* [DIRECTIONS FOR THIS TASK]:
Please restate the data below word for word, omitting all images.
-- DATASET EXTRACT follows --
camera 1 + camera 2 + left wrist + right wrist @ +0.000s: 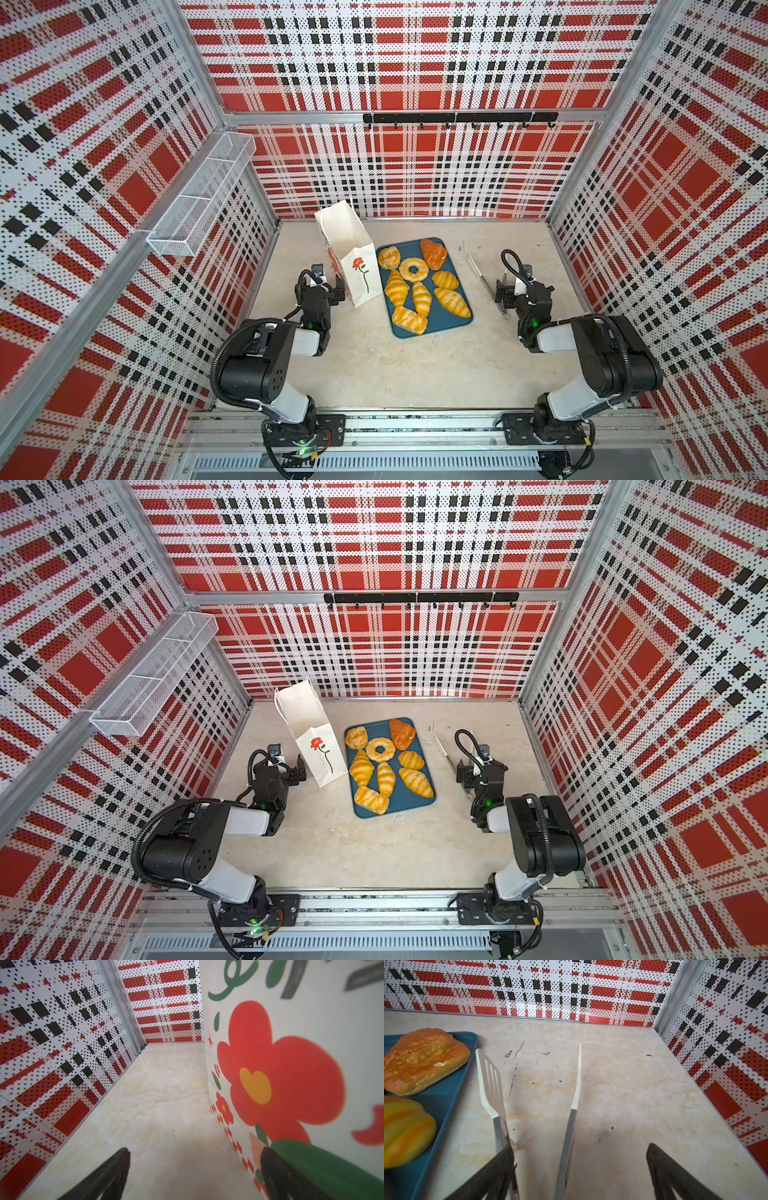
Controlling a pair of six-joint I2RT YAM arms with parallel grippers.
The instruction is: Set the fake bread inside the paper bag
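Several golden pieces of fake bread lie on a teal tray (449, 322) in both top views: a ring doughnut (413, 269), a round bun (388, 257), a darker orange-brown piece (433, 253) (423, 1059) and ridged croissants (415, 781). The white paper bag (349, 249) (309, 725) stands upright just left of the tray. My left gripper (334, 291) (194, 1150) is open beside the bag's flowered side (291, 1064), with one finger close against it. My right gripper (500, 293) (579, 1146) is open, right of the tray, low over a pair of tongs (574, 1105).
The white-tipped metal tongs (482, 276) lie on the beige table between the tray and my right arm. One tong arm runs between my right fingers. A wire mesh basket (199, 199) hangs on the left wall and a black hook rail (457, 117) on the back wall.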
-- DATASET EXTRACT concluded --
* [TASK OUTPUT]:
camera 1 + camera 2 + left wrist + right wrist @ +0.000s: 
Controlling a pair of six-joint I2RT YAM arms with parallel grippers.
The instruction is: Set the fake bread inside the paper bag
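Several golden pieces of fake bread lie on a teal tray (449, 322) in both top views: a ring doughnut (413, 269), a round bun (388, 257), a darker orange-brown piece (433, 253) (423, 1059) and ridged croissants (415, 781). The white paper bag (349, 249) (309, 725) stands upright just left of the tray. My left gripper (334, 291) (194, 1150) is open beside the bag's flowered side (291, 1064), with one finger close against it. My right gripper (500, 293) (579, 1146) is open, right of the tray, low over a pair of tongs (574, 1105).
The white-tipped metal tongs (482, 276) lie on the beige table between the tray and my right arm. One tong arm runs between my right fingers. A wire mesh basket (199, 199) hangs on the left wall and a black hook rail (457, 117) on the back wall.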

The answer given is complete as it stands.